Understanding your electricity bill


Understanding how you are charged for your electricity is key to taking control of your energy bills. Knowing how to read your bill will ensure that you are able to track progress towards your energy efficiency and moneysaving goals.

This section provides an overview of how homes are billed for electricity.

Who bills you for electricity

You may think of the company that sells you electricity as a public utility, but these days many public utilities have been broken up into separate, private entities. In either case, there are essentially three elements to the electricity industry: generation (the power plants that produce the energy), distribution/transmission (the ‘poles and wires’ that deliver it from power plants to users), and retail (metering and billing).
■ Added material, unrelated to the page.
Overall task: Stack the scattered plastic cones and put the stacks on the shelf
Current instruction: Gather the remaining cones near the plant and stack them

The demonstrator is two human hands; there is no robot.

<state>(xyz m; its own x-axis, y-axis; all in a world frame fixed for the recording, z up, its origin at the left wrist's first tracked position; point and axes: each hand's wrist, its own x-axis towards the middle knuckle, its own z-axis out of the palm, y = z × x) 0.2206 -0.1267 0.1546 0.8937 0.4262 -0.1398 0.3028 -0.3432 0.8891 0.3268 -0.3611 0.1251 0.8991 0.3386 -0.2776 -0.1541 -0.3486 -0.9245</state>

If your electricity company is a public utility, all three of these components are probably bundled into one package. Public utilities are a ‘natural monopoly’, which means you cannot choose to switch away to another provider. The rates they charge you are usually set by a government body - a regulator or public utilities commission - to ensure that everyone pays a fair price. In effect, installing solar (see section 7), batteries (see section 8) or other types of on-site generation are a form of competition for a public utility, as they allow you to source your electricity from elsewhere.

In privatised, ‘disputable’ electricity markets on the other hand, the wholesale and retail arms of the electricity company can be opened up to market competition. The stated aim here is maximising system efficiency and minimising cost to end users by delivering greater choice to electricity consumers; the most cost-effective generators will charge the least for the energy they generate, and the retailers that manage to cut their overheads and innovate on their offerings will theoretically be able to deliver the lowestcost (or best value) packages to end users - and win the most customers.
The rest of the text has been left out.